PROBLEM TO WORK ON – Write out the listing, please, but only from its first line through the line containing "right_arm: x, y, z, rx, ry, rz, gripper", exactly as given and without pictures.

*****

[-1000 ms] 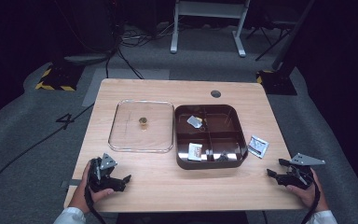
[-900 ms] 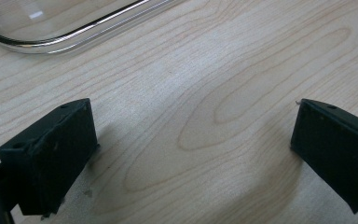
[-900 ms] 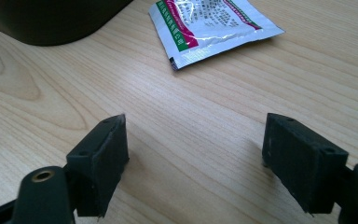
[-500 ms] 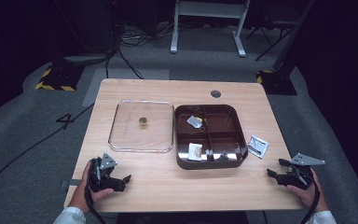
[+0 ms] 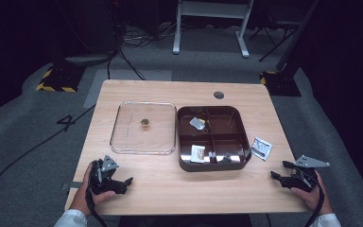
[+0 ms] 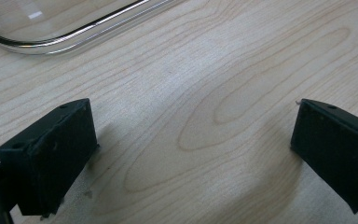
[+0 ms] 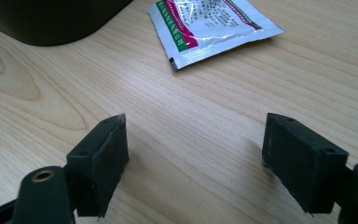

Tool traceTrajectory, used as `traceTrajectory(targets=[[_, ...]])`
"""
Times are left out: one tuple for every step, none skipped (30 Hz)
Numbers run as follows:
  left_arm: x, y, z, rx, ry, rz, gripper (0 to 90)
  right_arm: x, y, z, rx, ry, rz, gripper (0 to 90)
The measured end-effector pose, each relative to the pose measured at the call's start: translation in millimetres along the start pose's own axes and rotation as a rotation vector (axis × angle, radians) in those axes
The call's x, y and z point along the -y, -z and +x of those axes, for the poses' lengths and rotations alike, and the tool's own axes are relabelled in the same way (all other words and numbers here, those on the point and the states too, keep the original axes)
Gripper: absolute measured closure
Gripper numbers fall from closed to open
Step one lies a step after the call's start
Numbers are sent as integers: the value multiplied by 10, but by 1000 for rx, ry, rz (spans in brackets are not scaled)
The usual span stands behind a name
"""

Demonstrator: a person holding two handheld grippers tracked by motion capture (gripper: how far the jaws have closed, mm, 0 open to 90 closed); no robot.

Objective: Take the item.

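Wooden table [image 5: 170,187], dark room. Foil sachet [image 5: 261,148] lies flat at the brown tray's [image 5: 185,163] four o'clock corner — just ahead of the right gripper [image 7: 193,154], jaws wide, empty. Left gripper [image 6: 191,154] also wide, below the clear lid [image 5: 118,146]. Judgement: sachet light, thin, slippery — pinch an edge. Nothing has moved since a second ago.

A white "4" is showing on the grey floor [image 5: 66,124] left of the tabletop; the sachet [image 7: 209,23] is carrying print too small to read.
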State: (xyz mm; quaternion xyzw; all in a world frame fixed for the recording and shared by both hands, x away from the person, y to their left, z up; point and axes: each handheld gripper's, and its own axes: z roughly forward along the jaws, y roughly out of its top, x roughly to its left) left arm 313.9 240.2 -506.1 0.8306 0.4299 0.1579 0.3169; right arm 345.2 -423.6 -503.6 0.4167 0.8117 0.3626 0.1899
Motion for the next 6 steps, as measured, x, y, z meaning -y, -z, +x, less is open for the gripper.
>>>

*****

FINAL ANSWER –
[-1000 ms] 
[-900 ms] 
[-900 ms] 
[-500 ms] 
[+0 ms] 
[+0 ms] 
[+0 ms] 

Tool traceTrajectory, used as `traceTrajectory(targets=[[_, ...]])`
"""
Times are left out: one tuple for every step, none skipped (30 Hz)
Numbers run as follows:
  left_arm: x, y, z, rx, ry, rz, gripper (0 to 90)
  right_arm: x, y, z, rx, ry, rz, gripper (0 to 90)

The answer requires no additions.